Tomorrow Sustrans celebrates 15 years of the National Cycle Network. In 2009 the Network carried 407 million cycling and walking journeys, and helped at least two million people be more active. The health benefit of walking and cycling journeys on the Network in 2009 is estimated at £384 million. If each of thosejourneys replaced a car trip the potential carbon savings were worth £32 million, said Sustrans.

“Given that the current costs of inactivity are set at £760 million per annum the National Cycle Network is a cost-effective solution, with the health benefits of people cycling on it adding up to £288 million pa,” said Sustrans.

“Building a mile of walking and cycling path costs as little as £150,000 compared to £10.6 million for a mile of road. And for every pound spent building new walking and cycling routes we get £4 back, primarily thanks to the improved health of those able to get out more under their own steam.”

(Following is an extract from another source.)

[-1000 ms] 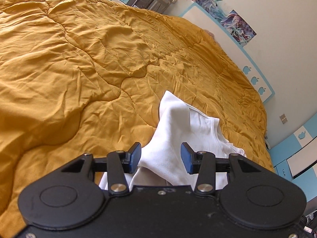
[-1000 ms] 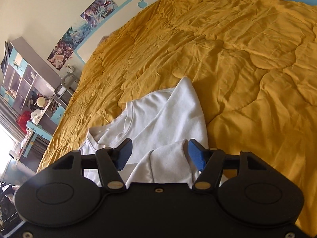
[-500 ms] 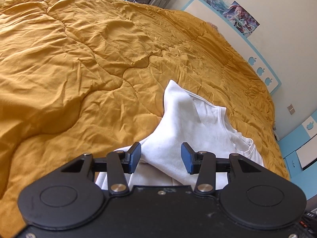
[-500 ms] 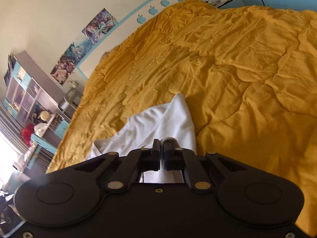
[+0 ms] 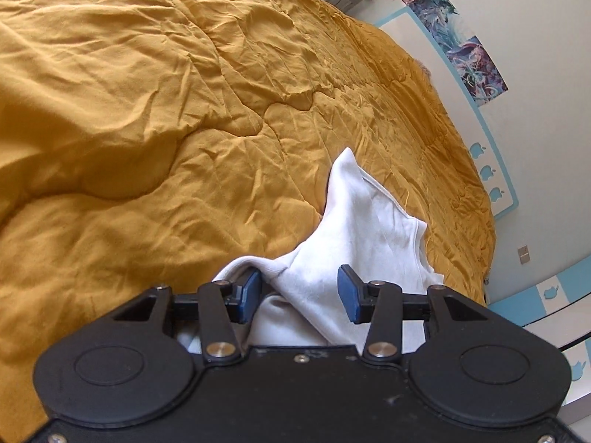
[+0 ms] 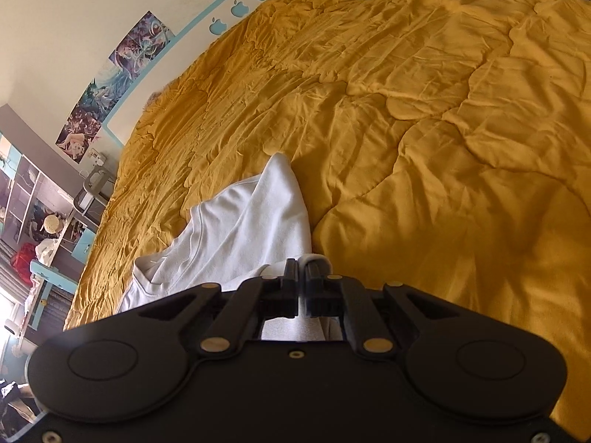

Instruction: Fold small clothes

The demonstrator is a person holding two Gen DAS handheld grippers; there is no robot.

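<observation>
On a bed covered by a wrinkled mustard-yellow quilt (image 5: pixel 155 118): white sleeveless top (image 5: pixel 365 229), partly folded, lying near the quilt's edge and rising to a soft peak at its far corner. Fabric plain white, ribbed at the hems, with a curved armhole or neck edge visible along one side; a doubled layer draped toward both cameras.

Left gripper (image 5: pixel 299 291): jaws apart, blue pads (image 5: pixel 249 293) spread on either side of a ridge of the white cloth; left pad touching a rolled fold, right pad clear of it.

Right gripper (image 6: pixel 303 288): jaws together, clamped on a thin fold of the same top (image 6: pixel 258 217), cloth pinched between the two black fingers and lifted slightly off the quilt (image 6: pixel 443 110).

Against the far wall, left of the right-wrist view: open shelving unit (image 6: pixel 33 199) holding small items too blurred to identify, among them something red and something pale. Anime posters (image 6: pixel 110 77) and a blue-framed headboard with apple cut-outs (image 6: pixel 236 7) above the bed.
</observation>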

Malcolm Shepherd, Sustrans’ Chief Executive said: “With public spending at a crossroads we have a unique opportunity to save on transport budgets and give people more choice on how they travel.

“Our work shows just how easy it is for people to make different travel choices if they are given the opportunity. With more investment in extending travel choice, we could double the number of local trips being made on foot, bike and public transport in the next ten years, and reap the huge benefits (and savings) of reduced congestion and CO2 emissions, more active lifestyles and more pleasant neighbourhoods.”

On 11th September 1995, an award from the Millennium Commission enabled Sustrans to embark on the first 2,500 miles of a 6,500 mile National Cycle Network. The Network now extends to just over 12,600 miles and carries one million walking and cycling journeys every day.